Recounting horrors of warPublished 11:52am Monday, October 29, 2012
Vietnam vets came together in Austin last week
George Struthers walked through the hotel lobby doors in his American Legion jacket, where he found four men waiting for him. Another reunion of sorts had officially begun Friday morning for the small group that shares a stronger bond than most people will ever know.
They’re Vietnam veterans who all served in the same unit. They’re not related, but they’ve made it clear they are indeed brothers.
“We’re all more like brothers than we are friends,” said Jerry Robinson, who arrived in Austin from Wyoming to be with his comrades during the weekend.
Others — Walt Baker from New Jersey, Ed Cook from Michigan and Mike Bohan from Virginia — made the trek, as well. Some in the group, which used to meet every five years, have since passed away. Another wasn’t able to make the trip. Now they meet every two years.
“Our plan has always been to go to a different location,” Baker said.
So it was time to go to Minnesota, as Struthers lives in Adams and had plenty of activities planned for his buddies. First, however, they shook hands, drank coffee and exchanged gifts. Several wore identical hats brought by Baker showing “The Big Red 1,” which symbolizes their 1st Infantry Division. Cook handed out uniform patches with stitchings of “Swamprats.” A large couch and soft chairs beckoned at the group to sit down and relax, but with the energy flowing in the room, they stood — even Struthers, who moves with the aid of a walker.
More than 40 years later, they still remember intricate details about what they went through. Baker is forever indebted to Struthers.
“If it wasn’t for George, I wouldn’t be here,” Baker said.
Struthers didn’t allow Baker to join his Jeep patrol one night because of an expected attack on a nearby city. Baker had joined Struthers’ patrol plenty of times despite common attacks. However, that night, Struthers wouldn’t allow it. Rocket fire later struck close to where Baker would have sat. There is no uncertainty; he would have died.
Two years ago, Cook and Bohan met with the rest of the group for the first time in 43 years. Each man isn’t sure about who survived or died in Vietnam. Cook’s brother didn’t make it. Before the group met two years ago, some thought Cook had died in Vietnam, too.
Over the years, the men made a point to find others from their unit. Cook searched for Struthers in Minnesota, finally finding “Red,” as Struthers was known. Cook also found Bohan. Though some in the group hadn’t seen each other in decades, they all remember faces. They don’t remember all the names from their unit, but they remember the faces, along with the missions and the trying times.
Everyone remembered when one soldier simply got up and walked away during a battle. Nobody ever saw him again. Bohan saw it.
“I remember that; I sure do,” he said.
While Vietnam is largely the forgotten war for many, it’s still life for these veterans. They can’t forget how hard the war was, or coming home.
“We were called baby killers when we came home,” Struthers said.
Cook remembers Vietnam every day on purpose. He wears a POW MIA shirt for fellow veterans, or his Vietnam jacket. On the back it reads, “When I die I’ll go to Heaven because I’ve spent my time in Hell.”

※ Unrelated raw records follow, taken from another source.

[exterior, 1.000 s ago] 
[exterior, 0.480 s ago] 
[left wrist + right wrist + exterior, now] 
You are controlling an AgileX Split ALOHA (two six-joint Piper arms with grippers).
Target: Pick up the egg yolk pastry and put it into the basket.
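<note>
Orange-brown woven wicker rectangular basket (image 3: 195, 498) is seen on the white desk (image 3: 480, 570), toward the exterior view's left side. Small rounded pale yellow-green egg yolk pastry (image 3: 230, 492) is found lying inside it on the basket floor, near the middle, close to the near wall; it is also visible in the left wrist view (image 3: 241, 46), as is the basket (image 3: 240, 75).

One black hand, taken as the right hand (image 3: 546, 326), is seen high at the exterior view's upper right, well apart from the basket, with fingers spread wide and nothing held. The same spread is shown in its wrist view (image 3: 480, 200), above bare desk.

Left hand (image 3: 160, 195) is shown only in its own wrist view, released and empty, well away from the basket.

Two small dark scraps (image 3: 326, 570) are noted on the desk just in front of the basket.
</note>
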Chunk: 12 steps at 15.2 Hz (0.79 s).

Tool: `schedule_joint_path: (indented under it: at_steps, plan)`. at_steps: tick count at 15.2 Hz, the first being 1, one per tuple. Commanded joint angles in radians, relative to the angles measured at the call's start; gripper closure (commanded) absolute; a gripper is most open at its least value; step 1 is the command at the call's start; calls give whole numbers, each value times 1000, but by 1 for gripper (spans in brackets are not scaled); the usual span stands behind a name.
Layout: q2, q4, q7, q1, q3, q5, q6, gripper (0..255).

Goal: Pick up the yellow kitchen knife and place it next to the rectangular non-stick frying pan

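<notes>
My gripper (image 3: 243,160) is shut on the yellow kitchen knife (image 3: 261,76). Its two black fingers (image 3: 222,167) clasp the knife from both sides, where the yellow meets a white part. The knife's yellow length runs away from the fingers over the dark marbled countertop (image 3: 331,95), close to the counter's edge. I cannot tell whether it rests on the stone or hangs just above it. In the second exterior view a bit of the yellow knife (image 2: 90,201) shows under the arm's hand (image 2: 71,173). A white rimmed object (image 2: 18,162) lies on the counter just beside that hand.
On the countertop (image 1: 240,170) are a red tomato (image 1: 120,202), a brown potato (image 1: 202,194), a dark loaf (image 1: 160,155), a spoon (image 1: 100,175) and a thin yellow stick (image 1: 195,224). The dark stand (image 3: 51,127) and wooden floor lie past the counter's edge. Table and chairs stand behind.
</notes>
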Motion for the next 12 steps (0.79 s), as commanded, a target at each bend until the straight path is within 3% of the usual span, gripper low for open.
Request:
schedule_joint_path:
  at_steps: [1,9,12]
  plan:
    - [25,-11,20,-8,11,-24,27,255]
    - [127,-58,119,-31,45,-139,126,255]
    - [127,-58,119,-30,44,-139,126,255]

In some ways these men are the same as they were as young, spry soldiers. They shoot the breeze and poke fun at each other. Yet they carry the same burdens. Their wives and significant others will say it. Baker’s wife, Linda, waited for Baker to change back to the way he was before the war. He never did, and neither did the others in the group.
“I kept thinking it was going to go back to the way it was,” Linda said. “I carried around all his emotions.”
Robinson’s wife, Portia, said her husband still has the same dreams. Those common experiences among the women have brought them closer, as well.
“I was kind of worried,” Linda Cooper, who is with Struthers, said about meeting the other women. Yet she and the women found a bond, as well. “We’re really all the same.”
Furthermore, the women better understand why their men are so closely bonded.
“You don’t even know,” said Bohan’s wife, Linda. “You have no idea how it was for them.”
Today, Iraq War and Afghanistan War veterans may benefit where Vietnam veterans suffered. Baker said he thinks the VA Hospital system has improved. Where post traumatic stress disorder used to be a mystery, now it is closely studied. Vietnam veterans took the brunt of criticism when they came home, so today others may not have to.
“I think that’s going to be our legacy,” Baker said. “That we helped the next generation.”
As the first day of the reunion progressed, the group found other activities. Not everything is war talk. The men saw the Spam Museum, went to Struthers’ house and saw Adams, too.
Still, a reunion can’t last forever, and each man has since gone his separate way. The men may be separated by miles and two years’ time until another get together, but nothing will ever put distance between their bond.